IN COMMISSIONE TRASPARENZA OPERAZIONE VERITÀ SU SPRECHI E RITARDI DELLE UNIVERSIADI

IN COMMISSIONE TRASPARENZA OPERAZIONE VERITÀ SU SPRECHI E RITARDI DELLE UNIVERSIADI

IN COMMISSIONE TRASPARENZA OPERAZIONE VERITÀ SU SPRECHI E RITARDI DELLE UNIVERSIADI

Con la Commissione Trasparenza da me presieduta oggi abbiamo ascoltato in audizione il Commissario Straordinario per la realizzazione delle Universiadi, il prefetto Luisa Latella.

È emerso chiaramente che l’amministrazione De Luca ha sottovalutato fin da principio la portata di un evento che per organizzazione è secondo solo alle Olimpiadi.

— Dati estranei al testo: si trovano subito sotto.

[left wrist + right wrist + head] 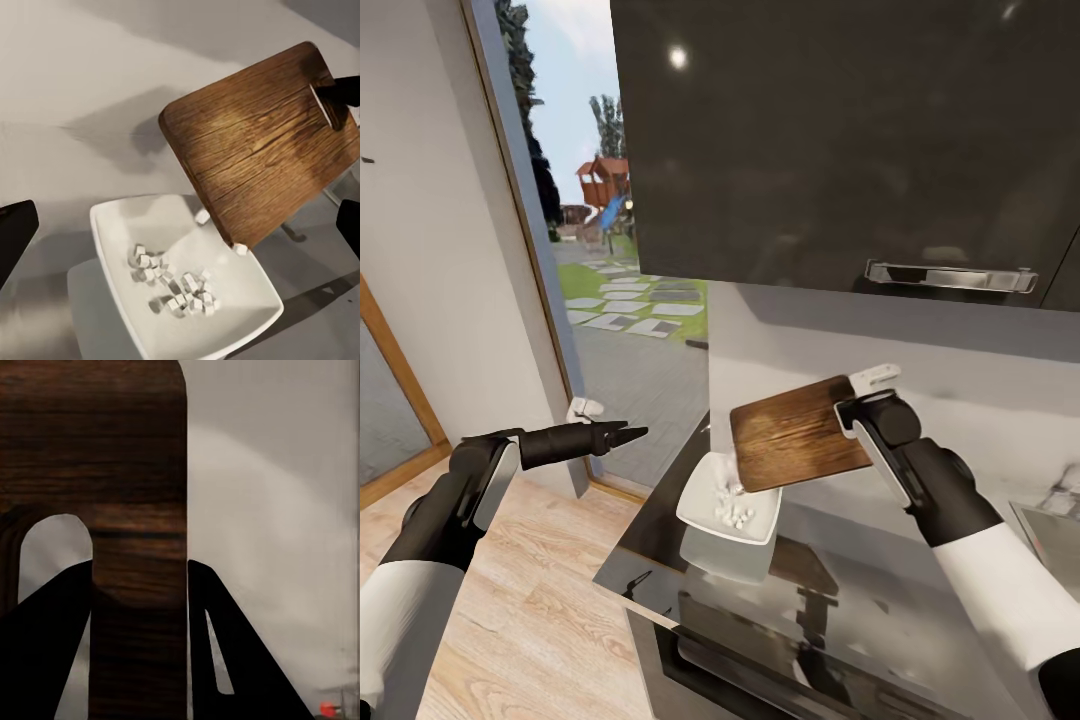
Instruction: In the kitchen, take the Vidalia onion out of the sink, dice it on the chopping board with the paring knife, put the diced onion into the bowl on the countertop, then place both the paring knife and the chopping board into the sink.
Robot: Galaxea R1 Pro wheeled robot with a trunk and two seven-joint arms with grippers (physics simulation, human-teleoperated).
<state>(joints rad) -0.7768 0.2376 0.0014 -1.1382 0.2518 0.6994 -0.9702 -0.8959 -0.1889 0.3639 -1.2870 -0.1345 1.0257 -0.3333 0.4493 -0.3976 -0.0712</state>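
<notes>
My right gripper (857,413) is shut on the handle end of the dark brown chopping board (795,432), holding it tilted above the white bowl (695,497). Its fingers (217,637) clamp the strip beside the handle slot. Diced onion (735,512) lies as small white cubes in the bowl (112,225), and two cubes (202,217) are dropping off the board's (255,150) lower edge. The bowl stands near the left end of the glossy countertop (880,590). My left gripper (622,434) hovers open left of the counter, pointing toward the bowl. The paring knife is out of view.
A dark upper cabinet (840,140) with a chrome handle (950,275) hangs just above the board. The sink's grey edge (1052,532) shows at the far right, with a red lever tip (328,708). A glass door (620,300) and wooden floor (530,620) lie left.
</notes>
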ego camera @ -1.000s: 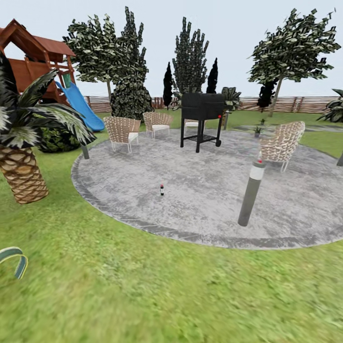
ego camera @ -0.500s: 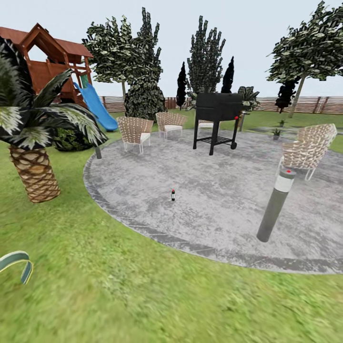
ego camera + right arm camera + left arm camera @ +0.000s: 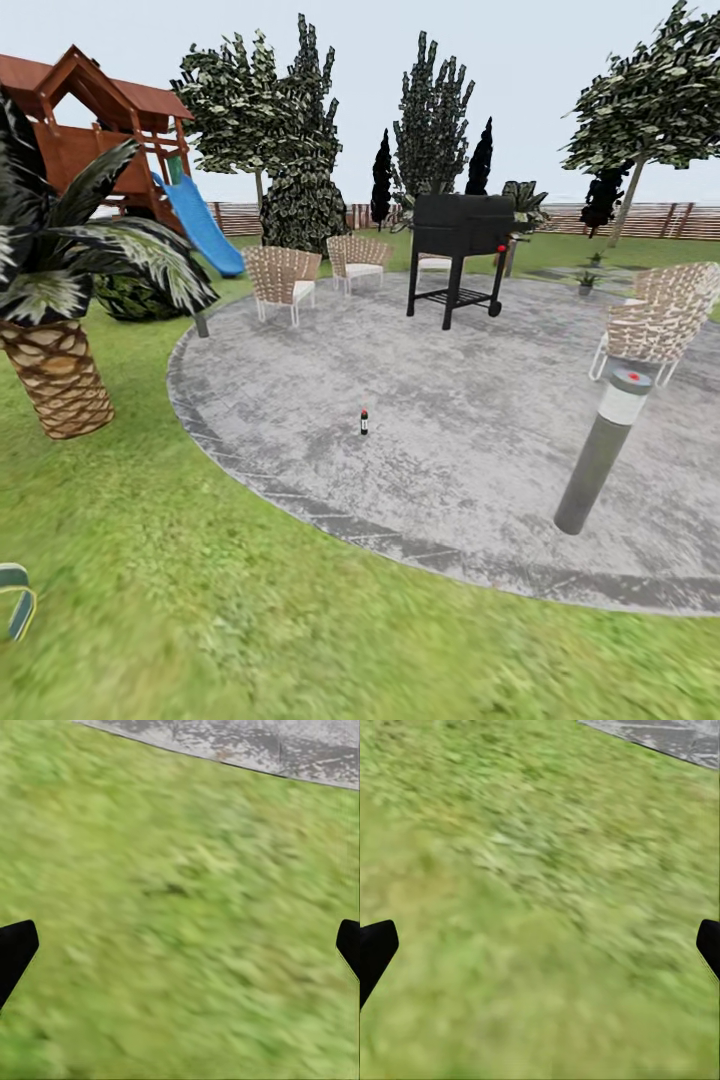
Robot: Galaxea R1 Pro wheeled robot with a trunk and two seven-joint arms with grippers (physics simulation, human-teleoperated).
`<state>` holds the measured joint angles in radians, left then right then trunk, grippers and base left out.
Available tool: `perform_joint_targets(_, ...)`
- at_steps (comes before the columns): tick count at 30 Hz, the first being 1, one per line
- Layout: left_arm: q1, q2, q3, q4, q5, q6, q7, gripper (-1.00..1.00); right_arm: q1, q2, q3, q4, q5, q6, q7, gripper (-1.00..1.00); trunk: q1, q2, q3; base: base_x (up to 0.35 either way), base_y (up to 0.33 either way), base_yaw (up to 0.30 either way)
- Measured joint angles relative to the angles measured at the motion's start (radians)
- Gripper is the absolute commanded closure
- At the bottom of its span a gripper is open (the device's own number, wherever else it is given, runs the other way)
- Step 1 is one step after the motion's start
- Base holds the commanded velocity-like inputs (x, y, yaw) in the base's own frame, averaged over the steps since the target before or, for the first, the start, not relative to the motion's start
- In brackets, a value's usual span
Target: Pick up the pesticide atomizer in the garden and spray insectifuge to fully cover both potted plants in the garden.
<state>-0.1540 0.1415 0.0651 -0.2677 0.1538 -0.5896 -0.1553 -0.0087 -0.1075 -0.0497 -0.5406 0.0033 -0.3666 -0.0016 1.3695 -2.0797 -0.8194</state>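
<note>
Round patio (image 3: 480, 400): mottled grey stone, rough and matt, edged with a ring of darker pavers. Lawn (image 3: 250, 600): coarse, blurred green turf, matt, also seen under both wrist cameras. Barbecue grill (image 3: 462, 235) at 12 o'clock: black metal, dull sheen. Chairs (image 3: 283, 280) at 11 o'clock and chair (image 3: 660, 320) at 2 o'clock: pale woven wicker on thin light frames. Bollard lamp (image 3: 603, 450) at 3 o'clock: smooth grey metal post, white band. Palm trunk (image 3: 58, 380) at 9 o'clock: scaly brown bark. Playhouse (image 3: 90, 130): reddish-brown wood; slide (image 3: 200, 225): smooth blue plastic. Fence (image 3: 640, 220): brown wooden slats. Pesticide atomizer (image 3: 364, 422): too small to judge.
</note>
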Motion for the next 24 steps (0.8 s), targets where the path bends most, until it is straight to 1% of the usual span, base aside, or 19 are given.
perform_joint_targets(24,0.0,0.0,0.0,0.0,0.0,0.0,0.0,-1.0,0.0,0.001,0.002,0.0,-0.001,0.0,0.0,-1.0,0.0,0.0,0.0,0.339,0.0,0.0)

E’ assurdo che, di fronte a una timeline che in ogni altro paese ha previsto una fase organizzativa non inferiore a sei anni, in Campania si sia partiti soltanto nel 2016.

La metà del tempo che servirebbe per lavorare senza dover inevitabilmente ricorrere a procedure straordinarie. Si andrà incontro al rischio di un ridimensionamento sia dello stesso evento e sia dei tanto auspicati interventi che, se fossero stati programmati in tempi ragionevoli, avrebbero lasciato al nostro territorio un considerevole patrimonio in infrastrutture e impianti.
E invece di realizzare infrastrutture che rimarrebbero ai campani, sprecheremo 22 milioni per il noleggio di navi da crociera per ospitare parte del popolo degli atleti, soluzione accolta con perplessità dallo stesso commissario Latella.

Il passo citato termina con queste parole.